What is required
Please keep to the lines below from the one with "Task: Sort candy" through the one with "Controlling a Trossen", and restate them word for word, ends included.
** Listed entries follows **
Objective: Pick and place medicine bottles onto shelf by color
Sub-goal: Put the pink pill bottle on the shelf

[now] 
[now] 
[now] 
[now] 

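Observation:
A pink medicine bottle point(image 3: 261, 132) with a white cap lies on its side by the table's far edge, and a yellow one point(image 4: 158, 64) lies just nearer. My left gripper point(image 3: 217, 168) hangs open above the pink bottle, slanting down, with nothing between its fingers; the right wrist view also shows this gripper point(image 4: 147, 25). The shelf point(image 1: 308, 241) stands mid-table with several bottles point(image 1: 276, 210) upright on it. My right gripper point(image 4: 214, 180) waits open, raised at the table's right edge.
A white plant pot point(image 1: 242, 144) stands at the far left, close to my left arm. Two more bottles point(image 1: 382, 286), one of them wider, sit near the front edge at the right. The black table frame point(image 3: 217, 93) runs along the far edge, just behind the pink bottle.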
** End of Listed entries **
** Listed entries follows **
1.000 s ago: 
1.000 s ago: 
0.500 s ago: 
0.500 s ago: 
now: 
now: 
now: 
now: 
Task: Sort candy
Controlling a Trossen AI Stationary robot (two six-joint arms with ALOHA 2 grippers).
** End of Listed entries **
Answer to this problem
Task: Sort candy
Controlling a Trossen AI Stationary robot (two six-joint arms with ALOHA 2 grippers).

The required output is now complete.